Smoore International Holdings' (HKG:6969) Returns On Capital Not Reflecting Well On The Business
Did you know there are some financial metrics that can provide clues of a potential multi-bagger? Firstly, we'll want to see a proven return on capital employed (ROCE) that is increasing, and secondly, an expanding base of capital employed. Put simply, these types of businesses are compounding machines, meaning they are continually reinvesting their earnings at ever-higher rates of return. However, after investigating Smoore International Holdings (HKG:6969), we don't think it's current trends fit the mold of a multi-bagger.
Return On Capital Employed (ROCE): What Is It?
If you haven't worked with ROCE before, it measures the 'return' (pre-tax profit) a company generates from capital employed in its business. To calculate this metric for Smoore International Holdings, this is the formula:
Return on Capital Employed = Earnings Before Interest and Tax (EBIT) ÷ (Total Assets - Current Liabilities)
0.19 = CN¥3.8b ÷ (CN¥24b - CN¥3.7b) (Based on the trailing twelve months to June 2022).
Thus, Smoore International Holdings has an ROCE of 19%. In absolute terms, that's a pretty normal return, and it's somewhat close to the Tobacco industry average of 20%.
Check out our latest analysis for Smoore International Holdings
In the above chart we have measured Smoore International Holdings' prior ROCE against its prior performance, but the future is arguably more important. If you'd like, you can check out the forecasts from the analysts covering Smoore International Holdings here for free.
So How Is Smoore International Holdings' ROCE Trending?

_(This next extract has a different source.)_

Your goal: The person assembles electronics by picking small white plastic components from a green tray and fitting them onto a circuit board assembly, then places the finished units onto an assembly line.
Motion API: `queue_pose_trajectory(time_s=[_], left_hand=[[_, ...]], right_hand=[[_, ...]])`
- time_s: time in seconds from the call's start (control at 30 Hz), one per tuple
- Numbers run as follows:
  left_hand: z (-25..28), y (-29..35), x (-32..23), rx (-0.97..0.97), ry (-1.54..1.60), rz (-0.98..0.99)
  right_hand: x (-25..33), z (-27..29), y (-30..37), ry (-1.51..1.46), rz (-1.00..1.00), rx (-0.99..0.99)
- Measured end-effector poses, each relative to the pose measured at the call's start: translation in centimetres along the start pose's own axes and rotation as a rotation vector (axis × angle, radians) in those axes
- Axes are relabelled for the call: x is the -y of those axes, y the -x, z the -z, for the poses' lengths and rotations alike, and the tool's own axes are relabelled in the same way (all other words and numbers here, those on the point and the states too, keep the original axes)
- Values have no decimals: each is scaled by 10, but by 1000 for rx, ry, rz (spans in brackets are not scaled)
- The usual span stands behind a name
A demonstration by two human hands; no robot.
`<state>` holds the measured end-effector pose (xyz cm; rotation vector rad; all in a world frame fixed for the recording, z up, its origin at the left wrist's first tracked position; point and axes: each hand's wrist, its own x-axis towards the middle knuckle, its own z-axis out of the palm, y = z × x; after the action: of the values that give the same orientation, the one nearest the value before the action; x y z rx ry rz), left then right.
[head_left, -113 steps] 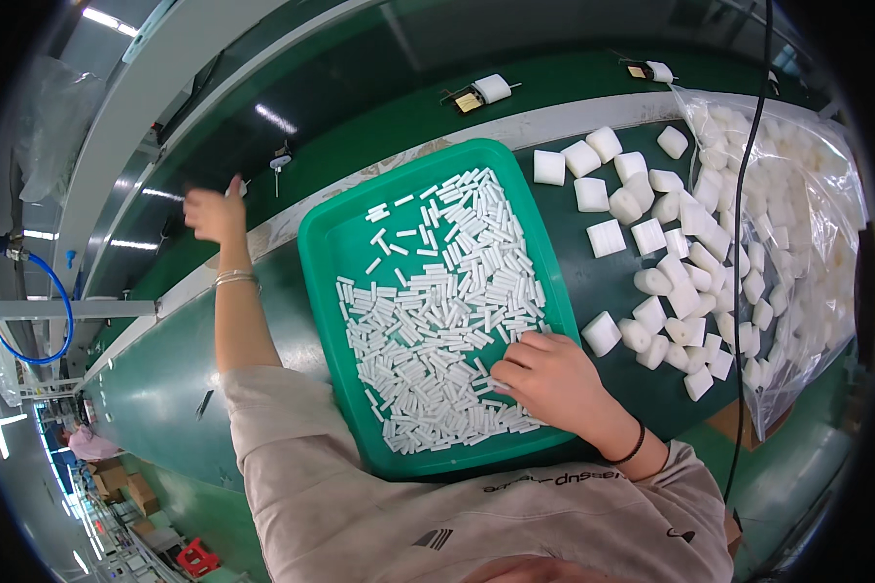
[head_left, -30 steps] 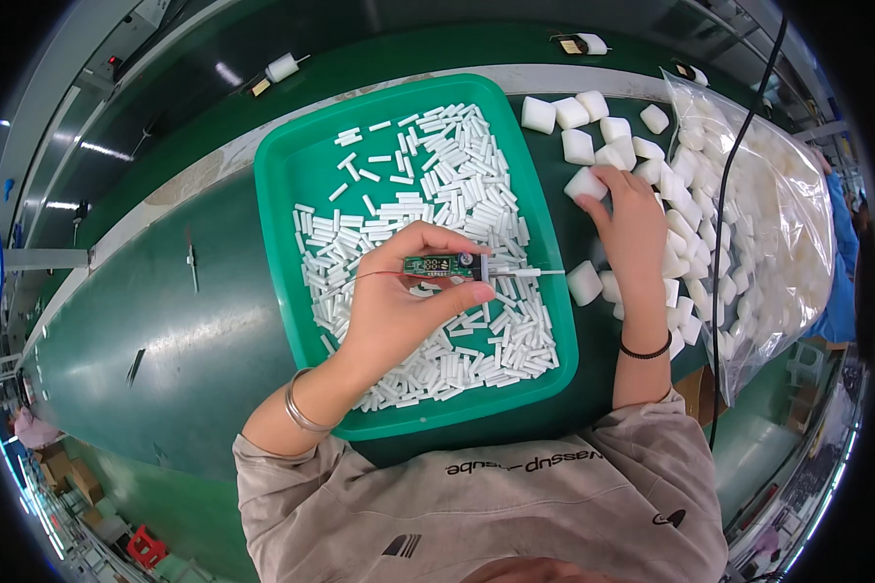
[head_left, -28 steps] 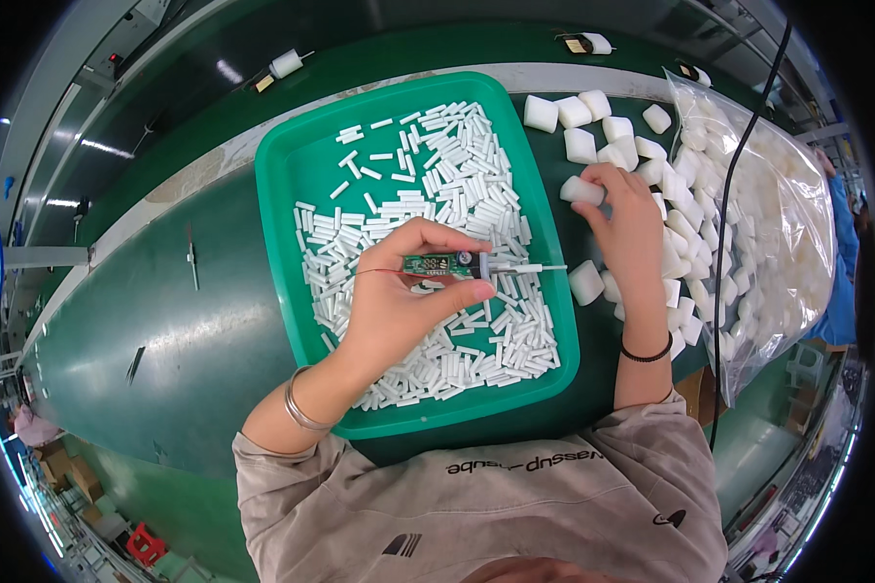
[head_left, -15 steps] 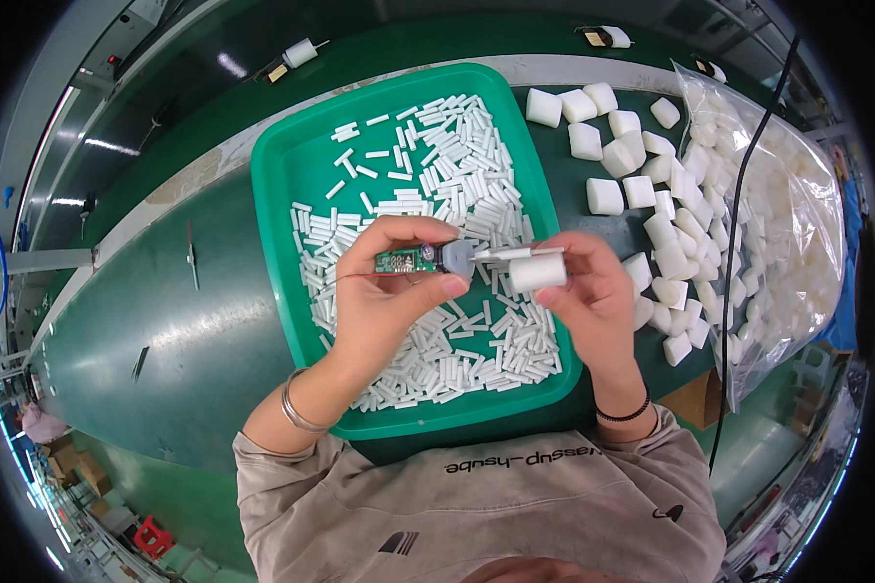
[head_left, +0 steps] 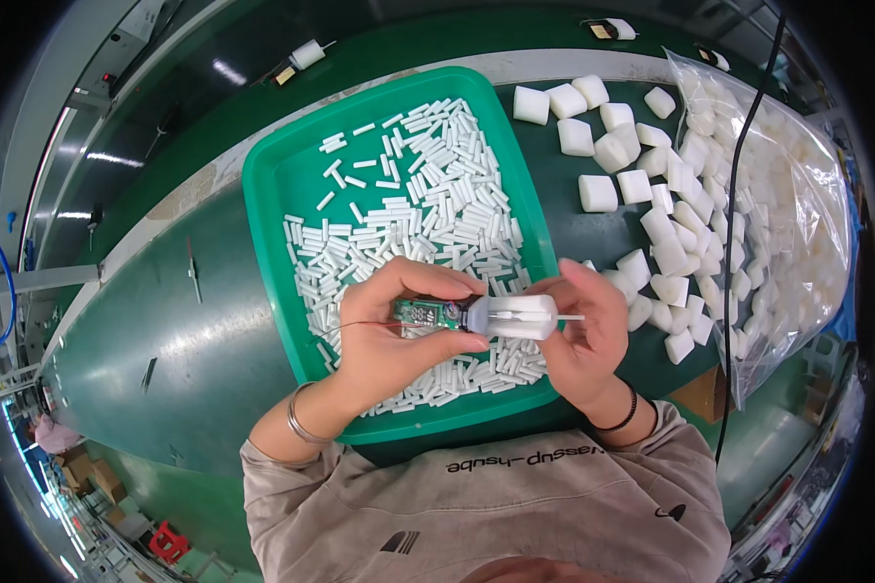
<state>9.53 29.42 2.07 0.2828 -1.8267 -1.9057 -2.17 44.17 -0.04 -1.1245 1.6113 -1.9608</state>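
Observation:
My left hand (head_left: 384, 325) grips a small electronic unit by its sides, between thumb and fingers. The unit has a green circuit board (head_left: 426, 313), a dark band, a grey collar (head_left: 477, 316) and thin reddish wires trailing left. A white soft cylinder (head_left: 525, 313) sits against the collar, in line with the unit. From its right end a thin white stick (head_left: 572, 318) pokes out. My right hand (head_left: 593, 335) is closed around the cylinder's right end, its thumb and fingertips at the sides; some of its fingers are hidden. Both hands are above the green tray (head_left: 262, 209).
Many short white sticks (head_left: 457, 228) fill the tray. Loose white cylinders (head_left: 598, 193) lie right of it, beside a clear plastic bag (head_left: 787, 214) of more. A black cable (head_left: 732, 223) hangs across the bag. Similar units (head_left: 306, 55) rest beyond the table's pale edge.
The white cylinder and stick, earlier apart from the unit in my right hand, are now against its collar. Both hands have moved slightly nearer my body.

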Motion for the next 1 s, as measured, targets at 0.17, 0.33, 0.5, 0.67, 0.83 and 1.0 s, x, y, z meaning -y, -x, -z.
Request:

When we looked at the ROCE trend at Smoore International Holdings, we didn't gain much confidence. Around five years ago the returns on capital were 44%, but since then they've fallen to 19%. However it looks like Smoore International Holdings might be reinvesting for long term growth because while capital employed has increased, the company's sales haven't changed much in the last 12 months. It's worth keeping an eye on the company's earnings from here on to see if these investments do end up contributing to the bottom line.
On a related note, Smoore International Holdings has decreased its current liabilities to 16% of total assets. So we could link some of this to the decrease in ROCE. Effectively this means their suppliers or short-term creditors are funding less of the business, which reduces some elements of risk. Some would claim this reduces the business' efficiency at generating ROCE since it is now funding more of the operations with its own money.
The Bottom Line
To conclude, we've found that Smoore International Holdings is reinvesting in the business, but returns have been falling. Since the stock has declined 69% over the last year, investors may not be too optimistic on this trend improving either. In any case, the stock doesn't have these traits of a multi-bagger discussed above, so if that's what you're looking for, we think you'd have more luck elsewhere.
One more thing: We've identified 2 warning signs with Smoore International Holdings (at least 1 which is potentially serious) , and understanding them would certainly be useful.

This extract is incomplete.